» WHAT THE EXERCISE ASKS
Each of the lines below must be restated exactly.

» DATA SECTION
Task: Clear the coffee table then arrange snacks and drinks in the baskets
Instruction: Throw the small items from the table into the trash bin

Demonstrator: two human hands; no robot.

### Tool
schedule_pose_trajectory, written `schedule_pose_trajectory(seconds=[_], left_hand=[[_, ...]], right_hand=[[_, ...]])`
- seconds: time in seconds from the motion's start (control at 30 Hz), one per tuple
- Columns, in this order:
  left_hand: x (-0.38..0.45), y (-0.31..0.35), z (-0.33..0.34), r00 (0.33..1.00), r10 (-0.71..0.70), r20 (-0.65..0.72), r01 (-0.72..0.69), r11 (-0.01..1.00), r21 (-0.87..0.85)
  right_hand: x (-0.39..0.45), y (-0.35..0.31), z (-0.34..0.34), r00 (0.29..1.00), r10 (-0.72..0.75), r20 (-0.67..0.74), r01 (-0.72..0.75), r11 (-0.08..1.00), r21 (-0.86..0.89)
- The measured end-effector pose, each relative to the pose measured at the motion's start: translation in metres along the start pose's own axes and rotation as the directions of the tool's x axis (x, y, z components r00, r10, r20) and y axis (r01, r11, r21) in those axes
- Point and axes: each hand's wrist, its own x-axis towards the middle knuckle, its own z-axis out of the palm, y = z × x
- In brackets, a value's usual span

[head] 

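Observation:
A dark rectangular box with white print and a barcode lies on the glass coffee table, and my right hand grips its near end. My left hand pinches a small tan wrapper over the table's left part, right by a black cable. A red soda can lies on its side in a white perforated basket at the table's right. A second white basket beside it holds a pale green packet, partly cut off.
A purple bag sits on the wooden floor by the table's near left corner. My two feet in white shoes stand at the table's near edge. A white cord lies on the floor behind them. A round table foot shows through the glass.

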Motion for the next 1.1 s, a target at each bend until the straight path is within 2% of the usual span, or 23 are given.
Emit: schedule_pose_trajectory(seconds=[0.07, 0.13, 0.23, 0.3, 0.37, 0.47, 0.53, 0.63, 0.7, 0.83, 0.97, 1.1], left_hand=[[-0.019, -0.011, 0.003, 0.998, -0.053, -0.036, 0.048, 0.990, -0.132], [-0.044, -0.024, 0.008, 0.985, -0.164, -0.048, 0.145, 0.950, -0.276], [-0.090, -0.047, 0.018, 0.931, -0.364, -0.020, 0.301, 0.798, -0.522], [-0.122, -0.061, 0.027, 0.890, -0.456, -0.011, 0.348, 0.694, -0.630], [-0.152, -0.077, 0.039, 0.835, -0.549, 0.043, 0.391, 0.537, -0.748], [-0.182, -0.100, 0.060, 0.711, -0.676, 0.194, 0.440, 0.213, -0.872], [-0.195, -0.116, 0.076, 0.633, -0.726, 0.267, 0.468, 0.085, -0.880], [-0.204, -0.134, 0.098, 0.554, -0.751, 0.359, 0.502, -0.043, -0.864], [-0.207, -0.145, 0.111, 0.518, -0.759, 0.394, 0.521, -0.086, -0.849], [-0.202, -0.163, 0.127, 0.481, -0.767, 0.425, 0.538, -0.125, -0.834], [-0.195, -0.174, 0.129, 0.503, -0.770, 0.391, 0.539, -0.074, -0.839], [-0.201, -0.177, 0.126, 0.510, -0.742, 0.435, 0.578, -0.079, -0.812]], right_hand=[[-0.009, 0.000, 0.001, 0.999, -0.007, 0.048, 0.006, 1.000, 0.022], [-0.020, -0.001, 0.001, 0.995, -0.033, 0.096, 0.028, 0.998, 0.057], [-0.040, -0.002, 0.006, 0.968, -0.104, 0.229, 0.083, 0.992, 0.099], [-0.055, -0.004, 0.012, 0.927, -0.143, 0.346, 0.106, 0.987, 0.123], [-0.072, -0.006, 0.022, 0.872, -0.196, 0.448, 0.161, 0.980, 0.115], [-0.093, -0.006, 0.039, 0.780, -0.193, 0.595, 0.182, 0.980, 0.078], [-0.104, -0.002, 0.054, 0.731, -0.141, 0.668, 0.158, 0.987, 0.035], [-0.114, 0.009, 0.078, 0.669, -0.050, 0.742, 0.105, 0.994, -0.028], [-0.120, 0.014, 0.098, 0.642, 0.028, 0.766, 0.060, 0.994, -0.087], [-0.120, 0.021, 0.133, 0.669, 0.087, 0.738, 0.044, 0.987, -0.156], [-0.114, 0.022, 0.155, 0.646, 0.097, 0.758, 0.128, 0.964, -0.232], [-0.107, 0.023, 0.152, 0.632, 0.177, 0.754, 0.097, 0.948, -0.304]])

» RESULT
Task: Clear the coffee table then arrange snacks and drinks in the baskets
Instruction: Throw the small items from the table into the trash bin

Demonstrator: two human hands; no robot.

### Tool
schedule_pose_trajectory, written `schedule_pose_trajectory(seconds=[_], left_hand=[[_, ...]], right_hand=[[_, ...]])`
- seconds: time in seconds from the motion's start (control at 30 Hz), one per tuple
- Columns, in this order:
  left_hand: x (-0.38..0.45), y (-0.31..0.35), z (-0.33..0.34), r00 (0.33..1.00), r10 (-0.71..0.70), r20 (-0.65..0.72), r01 (-0.72..0.69), r11 (-0.01..1.00), r21 (-0.87..0.85)
  right_hand: x (-0.39..0.45), y (-0.35..0.31), z (-0.34..0.34), r00 (0.29..1.00), r10 (-0.72..0.75), r20 (-0.67..0.74), r01 (-0.72..0.75), r11 (-0.08..1.00), r21 (-0.86..0.89)
- The measured end-effector pose, each relative to the pose measured at the motion's start: translation in metres along the start pose's own axes and rotation as the directions of the tool's x axis (x, y, z components r00, r10, r20) and y axis (r01, r11, r21) in those axes
- Point and axes: each hand's wrist, its own x-axis towards the middle knuckle, its own z-axis out of the palm, y = z × x
- In brackets, a value's usual span

[head] 

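Observation:
A dark rectangular box with white print and a barcode lies on the glass coffee table, and my right hand grips its near end. My left hand pinches a small tan wrapper over the table's left part, right by a black cable. A red soda can lies on its side in a white perforated basket at the table's right. A second white basket beside it holds a pale green packet, partly cut off.
A purple bag sits on the wooden floor by the table's near left corner. My two feet in white shoes stand at the table's near edge. A white cord lies on the floor behind them. A round table foot shows through the glass.
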
Motion for the next 1.1 s, a target at each bend until the straight path is within 2% of the usual span, or 23 are given.
Emit: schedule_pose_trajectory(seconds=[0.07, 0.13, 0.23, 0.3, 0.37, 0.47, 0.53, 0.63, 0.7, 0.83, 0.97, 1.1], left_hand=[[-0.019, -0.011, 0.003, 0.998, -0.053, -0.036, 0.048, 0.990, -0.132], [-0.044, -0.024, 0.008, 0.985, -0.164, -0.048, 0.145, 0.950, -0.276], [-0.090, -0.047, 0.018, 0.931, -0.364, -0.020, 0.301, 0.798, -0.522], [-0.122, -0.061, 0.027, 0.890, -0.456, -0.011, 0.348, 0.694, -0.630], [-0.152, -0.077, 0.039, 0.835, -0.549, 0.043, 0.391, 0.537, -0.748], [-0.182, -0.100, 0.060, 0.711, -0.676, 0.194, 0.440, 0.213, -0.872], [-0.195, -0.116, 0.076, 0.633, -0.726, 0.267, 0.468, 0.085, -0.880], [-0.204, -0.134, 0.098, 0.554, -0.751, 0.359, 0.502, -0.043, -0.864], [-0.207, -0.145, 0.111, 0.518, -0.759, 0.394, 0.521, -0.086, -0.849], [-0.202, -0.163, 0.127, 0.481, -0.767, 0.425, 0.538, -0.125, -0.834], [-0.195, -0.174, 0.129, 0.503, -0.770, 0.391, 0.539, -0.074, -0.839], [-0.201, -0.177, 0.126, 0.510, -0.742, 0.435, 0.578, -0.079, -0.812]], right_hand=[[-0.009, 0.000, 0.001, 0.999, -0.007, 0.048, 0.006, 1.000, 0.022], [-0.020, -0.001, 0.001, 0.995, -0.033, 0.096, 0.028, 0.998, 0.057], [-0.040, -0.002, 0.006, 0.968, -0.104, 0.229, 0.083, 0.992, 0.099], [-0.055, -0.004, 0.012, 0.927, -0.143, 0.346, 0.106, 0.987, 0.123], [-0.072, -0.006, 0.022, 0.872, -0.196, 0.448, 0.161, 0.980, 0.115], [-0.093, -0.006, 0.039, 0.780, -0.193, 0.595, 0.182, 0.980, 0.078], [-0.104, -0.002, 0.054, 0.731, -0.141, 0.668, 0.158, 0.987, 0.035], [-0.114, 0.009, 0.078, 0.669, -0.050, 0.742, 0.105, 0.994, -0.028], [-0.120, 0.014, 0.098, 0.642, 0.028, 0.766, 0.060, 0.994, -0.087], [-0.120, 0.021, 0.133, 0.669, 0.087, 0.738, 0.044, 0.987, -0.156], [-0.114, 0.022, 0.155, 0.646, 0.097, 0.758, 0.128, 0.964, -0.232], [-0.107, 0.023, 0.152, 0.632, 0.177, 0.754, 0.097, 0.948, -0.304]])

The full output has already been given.